Have you ever a conversation that when it was over, you wish you could rewind to say what you should have said to begin with? So here it goes…
Excuse me, ma’am. I don’t believe in God. I haven’t since I was about nineteen. A series of rational circumstances led me to this decision. I did not make it impetuously. I neither evaded nor ignored the question of God existence but indeed thought long and hard about it. Nor am I angry with God. (Contrary to what Bill writes in “We Agnostics,” those who truly do not believe in God cannot be angry with him. For one to be angry with God, then one would necessarily have to first admit that God exists as a thing to be angry with.) I simply do not believe in an almighty creator of heaven and earth or a cosmic watchmaker or any sort of divine entity that watches over me in any significant way. I do not have faith.
I know people find God in the program, but I am not one of those people. And yet, here I sit with a few days under my belt, proof that belief in any higher power is good enough. The Big Book says, “We found that God does not make too hard terms with those who seek him. To us, the Realm of Spirit is broad, roomy, all inclusive; never exclusive or forbidding to those who earnestly seek. It is open, we believe, to all men” (Page 46).
I honestly feel that if AAs are going to walk in the footprints of God, then they also should not make too hard terms. You should not degrade my beliefs just because they do not align with yours. How I read those last sentences is, “To us, Alcoholics Anonymous is broad, roomy, all inclusive; never exclusive or forbidding to those who earnestly seek recovery. It is open, we believe, to all men.”
And ma’am, with all due respect to your very many, hard fought years, I show you this, a letter from Bill, published in the Grapevine…
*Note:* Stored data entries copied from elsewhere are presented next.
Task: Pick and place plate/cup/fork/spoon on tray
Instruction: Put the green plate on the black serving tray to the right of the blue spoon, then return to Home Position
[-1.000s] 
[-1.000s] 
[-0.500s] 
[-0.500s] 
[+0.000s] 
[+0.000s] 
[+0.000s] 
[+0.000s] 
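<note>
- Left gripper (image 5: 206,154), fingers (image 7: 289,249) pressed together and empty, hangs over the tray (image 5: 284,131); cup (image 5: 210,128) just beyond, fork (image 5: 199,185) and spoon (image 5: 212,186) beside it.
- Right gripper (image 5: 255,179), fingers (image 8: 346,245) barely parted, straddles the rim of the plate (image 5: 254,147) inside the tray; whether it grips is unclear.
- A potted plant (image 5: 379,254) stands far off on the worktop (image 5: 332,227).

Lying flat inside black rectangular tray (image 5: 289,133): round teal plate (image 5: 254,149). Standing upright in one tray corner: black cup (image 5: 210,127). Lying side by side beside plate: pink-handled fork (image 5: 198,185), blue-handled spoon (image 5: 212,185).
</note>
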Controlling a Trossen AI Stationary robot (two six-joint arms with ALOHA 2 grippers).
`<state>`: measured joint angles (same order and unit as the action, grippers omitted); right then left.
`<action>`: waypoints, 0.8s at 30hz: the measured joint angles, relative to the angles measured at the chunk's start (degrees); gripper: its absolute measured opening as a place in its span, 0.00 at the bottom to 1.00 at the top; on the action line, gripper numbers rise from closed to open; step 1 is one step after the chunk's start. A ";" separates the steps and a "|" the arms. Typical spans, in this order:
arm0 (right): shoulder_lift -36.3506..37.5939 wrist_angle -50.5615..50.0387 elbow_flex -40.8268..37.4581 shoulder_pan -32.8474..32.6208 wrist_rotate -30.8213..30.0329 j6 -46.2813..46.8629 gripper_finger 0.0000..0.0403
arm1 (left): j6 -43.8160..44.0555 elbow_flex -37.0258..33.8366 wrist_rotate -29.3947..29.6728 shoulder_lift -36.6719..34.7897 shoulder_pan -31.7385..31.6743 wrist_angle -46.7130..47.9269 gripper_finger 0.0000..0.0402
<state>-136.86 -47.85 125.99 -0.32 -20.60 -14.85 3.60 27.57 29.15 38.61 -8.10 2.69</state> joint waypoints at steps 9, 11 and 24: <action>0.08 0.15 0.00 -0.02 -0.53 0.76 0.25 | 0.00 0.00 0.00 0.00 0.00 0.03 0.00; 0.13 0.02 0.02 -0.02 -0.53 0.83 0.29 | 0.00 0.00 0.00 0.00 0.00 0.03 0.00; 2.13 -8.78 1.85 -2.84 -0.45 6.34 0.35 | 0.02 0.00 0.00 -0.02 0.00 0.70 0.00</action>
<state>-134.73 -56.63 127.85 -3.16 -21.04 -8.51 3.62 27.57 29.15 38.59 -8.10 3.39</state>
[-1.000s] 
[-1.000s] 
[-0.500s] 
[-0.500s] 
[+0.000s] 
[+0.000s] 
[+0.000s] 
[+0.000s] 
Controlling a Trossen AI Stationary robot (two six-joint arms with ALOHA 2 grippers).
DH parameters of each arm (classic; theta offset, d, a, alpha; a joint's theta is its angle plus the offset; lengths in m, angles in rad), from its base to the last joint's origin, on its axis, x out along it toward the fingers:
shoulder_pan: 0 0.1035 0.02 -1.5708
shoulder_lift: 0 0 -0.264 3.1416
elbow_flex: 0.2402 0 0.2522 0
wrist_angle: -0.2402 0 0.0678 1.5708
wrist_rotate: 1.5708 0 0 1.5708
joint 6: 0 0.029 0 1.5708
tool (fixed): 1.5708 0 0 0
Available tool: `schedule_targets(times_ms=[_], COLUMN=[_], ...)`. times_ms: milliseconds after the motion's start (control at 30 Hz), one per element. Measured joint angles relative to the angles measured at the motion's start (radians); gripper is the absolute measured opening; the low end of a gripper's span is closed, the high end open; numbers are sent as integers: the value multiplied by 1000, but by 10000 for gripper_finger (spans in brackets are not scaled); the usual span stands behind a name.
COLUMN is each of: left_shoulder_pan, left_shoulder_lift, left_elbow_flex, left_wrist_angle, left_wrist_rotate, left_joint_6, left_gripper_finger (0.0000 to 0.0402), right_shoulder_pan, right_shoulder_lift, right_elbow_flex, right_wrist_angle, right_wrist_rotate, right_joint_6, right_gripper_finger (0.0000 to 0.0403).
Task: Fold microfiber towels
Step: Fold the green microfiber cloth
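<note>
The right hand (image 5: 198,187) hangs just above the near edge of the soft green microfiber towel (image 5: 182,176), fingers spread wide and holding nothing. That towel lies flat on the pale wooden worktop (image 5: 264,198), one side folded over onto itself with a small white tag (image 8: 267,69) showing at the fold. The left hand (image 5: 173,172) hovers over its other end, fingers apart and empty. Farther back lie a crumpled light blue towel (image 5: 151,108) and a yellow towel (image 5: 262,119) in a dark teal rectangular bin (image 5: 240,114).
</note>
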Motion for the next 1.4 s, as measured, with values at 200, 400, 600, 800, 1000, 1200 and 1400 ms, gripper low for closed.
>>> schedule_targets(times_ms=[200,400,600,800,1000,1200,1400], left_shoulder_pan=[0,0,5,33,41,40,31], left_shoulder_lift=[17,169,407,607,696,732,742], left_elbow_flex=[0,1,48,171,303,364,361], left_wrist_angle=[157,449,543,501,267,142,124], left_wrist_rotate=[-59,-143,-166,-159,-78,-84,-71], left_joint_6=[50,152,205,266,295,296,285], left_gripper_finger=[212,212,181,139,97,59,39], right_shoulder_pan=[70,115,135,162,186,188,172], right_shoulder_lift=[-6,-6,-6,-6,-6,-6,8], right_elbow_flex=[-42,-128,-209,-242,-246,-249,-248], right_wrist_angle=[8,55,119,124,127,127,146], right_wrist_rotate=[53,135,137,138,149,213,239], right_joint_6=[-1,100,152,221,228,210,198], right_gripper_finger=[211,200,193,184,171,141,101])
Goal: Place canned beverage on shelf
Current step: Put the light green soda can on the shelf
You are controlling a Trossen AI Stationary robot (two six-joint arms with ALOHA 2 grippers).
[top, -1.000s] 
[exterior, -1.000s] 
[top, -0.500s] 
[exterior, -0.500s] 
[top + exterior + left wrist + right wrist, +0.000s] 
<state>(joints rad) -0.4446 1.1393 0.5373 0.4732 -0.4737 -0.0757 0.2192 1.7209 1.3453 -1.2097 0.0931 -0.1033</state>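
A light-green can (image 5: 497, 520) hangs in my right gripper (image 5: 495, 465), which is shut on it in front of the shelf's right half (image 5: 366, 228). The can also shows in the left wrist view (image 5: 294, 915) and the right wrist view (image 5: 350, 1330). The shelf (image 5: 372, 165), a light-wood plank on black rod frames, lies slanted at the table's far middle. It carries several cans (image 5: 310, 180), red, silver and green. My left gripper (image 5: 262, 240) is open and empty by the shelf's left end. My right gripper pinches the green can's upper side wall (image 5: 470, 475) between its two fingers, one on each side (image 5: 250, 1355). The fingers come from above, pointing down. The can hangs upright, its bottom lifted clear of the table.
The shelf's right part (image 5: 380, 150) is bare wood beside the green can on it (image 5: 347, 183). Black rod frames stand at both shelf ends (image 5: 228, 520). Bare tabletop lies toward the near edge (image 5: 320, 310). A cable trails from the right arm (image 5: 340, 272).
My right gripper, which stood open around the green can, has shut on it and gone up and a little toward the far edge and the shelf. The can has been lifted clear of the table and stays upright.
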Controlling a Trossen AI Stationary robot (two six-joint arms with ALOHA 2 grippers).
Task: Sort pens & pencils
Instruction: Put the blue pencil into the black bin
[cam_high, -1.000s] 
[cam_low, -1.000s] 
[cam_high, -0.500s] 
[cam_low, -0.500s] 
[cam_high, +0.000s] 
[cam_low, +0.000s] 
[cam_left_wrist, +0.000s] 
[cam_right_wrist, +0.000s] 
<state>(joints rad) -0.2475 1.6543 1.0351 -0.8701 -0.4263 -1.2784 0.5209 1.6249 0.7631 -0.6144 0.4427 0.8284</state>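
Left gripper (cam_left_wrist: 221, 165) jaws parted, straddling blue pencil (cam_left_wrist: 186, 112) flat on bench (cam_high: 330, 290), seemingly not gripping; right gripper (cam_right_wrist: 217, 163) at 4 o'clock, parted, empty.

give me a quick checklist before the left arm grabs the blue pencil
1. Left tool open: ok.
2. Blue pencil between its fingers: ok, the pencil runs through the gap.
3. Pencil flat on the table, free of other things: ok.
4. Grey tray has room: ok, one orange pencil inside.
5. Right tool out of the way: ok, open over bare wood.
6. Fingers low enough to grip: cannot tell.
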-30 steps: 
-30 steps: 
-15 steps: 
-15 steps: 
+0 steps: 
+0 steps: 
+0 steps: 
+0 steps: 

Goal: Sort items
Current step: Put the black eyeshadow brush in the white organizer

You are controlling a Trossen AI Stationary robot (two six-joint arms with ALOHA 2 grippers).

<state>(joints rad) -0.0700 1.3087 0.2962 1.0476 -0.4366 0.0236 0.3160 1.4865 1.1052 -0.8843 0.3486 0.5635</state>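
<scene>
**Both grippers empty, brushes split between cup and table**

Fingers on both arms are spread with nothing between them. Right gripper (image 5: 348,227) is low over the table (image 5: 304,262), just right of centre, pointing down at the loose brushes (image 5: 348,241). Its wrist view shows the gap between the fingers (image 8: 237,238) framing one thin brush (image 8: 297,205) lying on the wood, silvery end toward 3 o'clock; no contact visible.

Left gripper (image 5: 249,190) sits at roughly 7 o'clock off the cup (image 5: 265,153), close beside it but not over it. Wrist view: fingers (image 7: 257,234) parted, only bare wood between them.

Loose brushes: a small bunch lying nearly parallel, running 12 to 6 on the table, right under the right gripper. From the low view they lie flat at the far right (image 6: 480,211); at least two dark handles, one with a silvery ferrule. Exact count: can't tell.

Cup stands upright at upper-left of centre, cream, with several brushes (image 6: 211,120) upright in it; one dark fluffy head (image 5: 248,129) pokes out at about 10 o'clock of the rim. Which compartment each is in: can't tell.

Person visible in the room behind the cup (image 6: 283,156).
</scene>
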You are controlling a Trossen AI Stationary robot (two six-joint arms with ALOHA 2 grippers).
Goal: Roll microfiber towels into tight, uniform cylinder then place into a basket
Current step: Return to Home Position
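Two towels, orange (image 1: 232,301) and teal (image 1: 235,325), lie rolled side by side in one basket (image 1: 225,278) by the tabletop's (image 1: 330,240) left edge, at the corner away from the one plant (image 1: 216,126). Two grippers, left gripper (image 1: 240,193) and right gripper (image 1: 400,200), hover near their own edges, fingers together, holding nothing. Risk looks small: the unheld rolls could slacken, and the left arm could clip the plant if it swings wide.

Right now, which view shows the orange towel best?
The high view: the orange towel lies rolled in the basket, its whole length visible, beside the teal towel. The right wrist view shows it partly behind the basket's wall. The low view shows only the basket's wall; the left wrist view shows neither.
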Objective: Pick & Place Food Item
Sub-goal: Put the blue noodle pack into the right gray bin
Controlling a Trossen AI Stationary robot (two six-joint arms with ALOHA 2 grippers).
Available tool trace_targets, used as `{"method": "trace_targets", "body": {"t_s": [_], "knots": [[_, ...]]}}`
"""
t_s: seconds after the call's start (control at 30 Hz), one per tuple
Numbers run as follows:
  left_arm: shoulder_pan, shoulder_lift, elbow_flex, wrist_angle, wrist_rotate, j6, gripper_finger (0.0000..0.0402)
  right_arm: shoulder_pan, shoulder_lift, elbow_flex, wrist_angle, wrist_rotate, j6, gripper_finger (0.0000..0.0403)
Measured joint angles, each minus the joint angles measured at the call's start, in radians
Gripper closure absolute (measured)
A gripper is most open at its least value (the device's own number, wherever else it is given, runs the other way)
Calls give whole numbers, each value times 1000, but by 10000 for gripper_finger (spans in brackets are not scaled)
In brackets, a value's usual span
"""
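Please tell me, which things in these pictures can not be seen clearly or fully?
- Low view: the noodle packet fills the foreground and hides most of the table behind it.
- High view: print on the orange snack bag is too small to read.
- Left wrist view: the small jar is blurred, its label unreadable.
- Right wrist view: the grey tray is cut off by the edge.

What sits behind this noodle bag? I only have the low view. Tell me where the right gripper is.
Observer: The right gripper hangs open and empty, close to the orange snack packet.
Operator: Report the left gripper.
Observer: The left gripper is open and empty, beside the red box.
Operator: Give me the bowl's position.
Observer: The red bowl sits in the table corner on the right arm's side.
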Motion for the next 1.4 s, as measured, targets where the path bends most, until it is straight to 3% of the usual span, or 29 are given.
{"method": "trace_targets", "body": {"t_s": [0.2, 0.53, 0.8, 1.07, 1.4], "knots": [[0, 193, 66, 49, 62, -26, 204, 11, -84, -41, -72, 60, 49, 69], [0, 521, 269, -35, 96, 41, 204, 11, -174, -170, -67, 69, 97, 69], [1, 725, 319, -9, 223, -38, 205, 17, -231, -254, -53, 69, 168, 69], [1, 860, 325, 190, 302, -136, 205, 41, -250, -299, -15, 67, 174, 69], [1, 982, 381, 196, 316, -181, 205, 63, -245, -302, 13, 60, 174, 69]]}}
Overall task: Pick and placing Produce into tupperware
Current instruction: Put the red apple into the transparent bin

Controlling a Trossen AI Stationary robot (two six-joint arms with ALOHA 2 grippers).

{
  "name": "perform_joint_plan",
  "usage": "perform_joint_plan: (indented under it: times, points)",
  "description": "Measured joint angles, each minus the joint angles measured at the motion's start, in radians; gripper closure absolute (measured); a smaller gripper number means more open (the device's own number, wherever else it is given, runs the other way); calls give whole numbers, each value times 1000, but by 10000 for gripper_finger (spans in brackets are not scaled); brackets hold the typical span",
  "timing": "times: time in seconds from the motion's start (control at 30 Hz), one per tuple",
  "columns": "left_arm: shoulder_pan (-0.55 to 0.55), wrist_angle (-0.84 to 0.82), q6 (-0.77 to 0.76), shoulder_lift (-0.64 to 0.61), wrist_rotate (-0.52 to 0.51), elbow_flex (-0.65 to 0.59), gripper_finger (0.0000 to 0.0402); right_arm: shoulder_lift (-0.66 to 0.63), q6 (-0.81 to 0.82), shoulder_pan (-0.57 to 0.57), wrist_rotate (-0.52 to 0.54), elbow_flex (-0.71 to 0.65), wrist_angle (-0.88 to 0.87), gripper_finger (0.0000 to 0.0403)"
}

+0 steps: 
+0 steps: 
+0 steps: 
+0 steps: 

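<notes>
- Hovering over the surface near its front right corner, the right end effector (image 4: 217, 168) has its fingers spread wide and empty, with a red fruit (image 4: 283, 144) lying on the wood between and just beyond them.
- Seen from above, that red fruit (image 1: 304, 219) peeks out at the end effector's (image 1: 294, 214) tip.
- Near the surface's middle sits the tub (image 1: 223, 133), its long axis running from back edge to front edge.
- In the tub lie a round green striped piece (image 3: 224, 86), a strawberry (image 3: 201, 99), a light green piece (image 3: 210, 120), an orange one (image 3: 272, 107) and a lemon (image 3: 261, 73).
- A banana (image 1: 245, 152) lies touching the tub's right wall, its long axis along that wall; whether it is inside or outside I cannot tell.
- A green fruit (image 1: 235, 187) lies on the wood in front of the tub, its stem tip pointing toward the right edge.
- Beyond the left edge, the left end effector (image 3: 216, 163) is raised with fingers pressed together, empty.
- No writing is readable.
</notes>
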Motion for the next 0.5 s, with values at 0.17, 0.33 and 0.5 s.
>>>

“We still make no contact at depth with those suffering the dilemma of no faith. Certainly none are more sensitive to spiritual cocksureness, pride and aggression than they are. I am sure this is something we too often forget. In AA’s first years I all but ruined the whole undertaking with this sort of unconscious arrogance. God as I understood him had to be for everybody. Sometimes my aggression was subtle and sometimes it was crude. But either way it was damaging- perhaps fatally so- to numbers of nonbelievers… Boasting of my faith, I had forgotten my ideals,” (The Best of Bill From the Grapevine, 1962).
I am not sure if these lines were Bill’s way of making amends for some of the things he wrote in his early sobriety, but I like to think so. I remember early on a guy telling me that if I didn’t believe in God, it was okay, because I would by my first birthday. I more recently had a friend of many years look me in the eyes and correct my nonbelief. It’s really gutsy to tell another person what they believe in.
So, please. Please do not tell me what you think I need to, should, could, possibly, maybe, believe in. Do not tell me to put my cigarettes under my bed so I am forced to get on my knees and pray, just for a couple of weeks or so. And please, do not tell me if I attend an agnostic or atheist meeting that I am not in AA. Because I’m pretty sure I am. I earned my seat just as surely as you have earned yours. I would never dare tell you what I think you should believe in. All I ask is for the same consideration.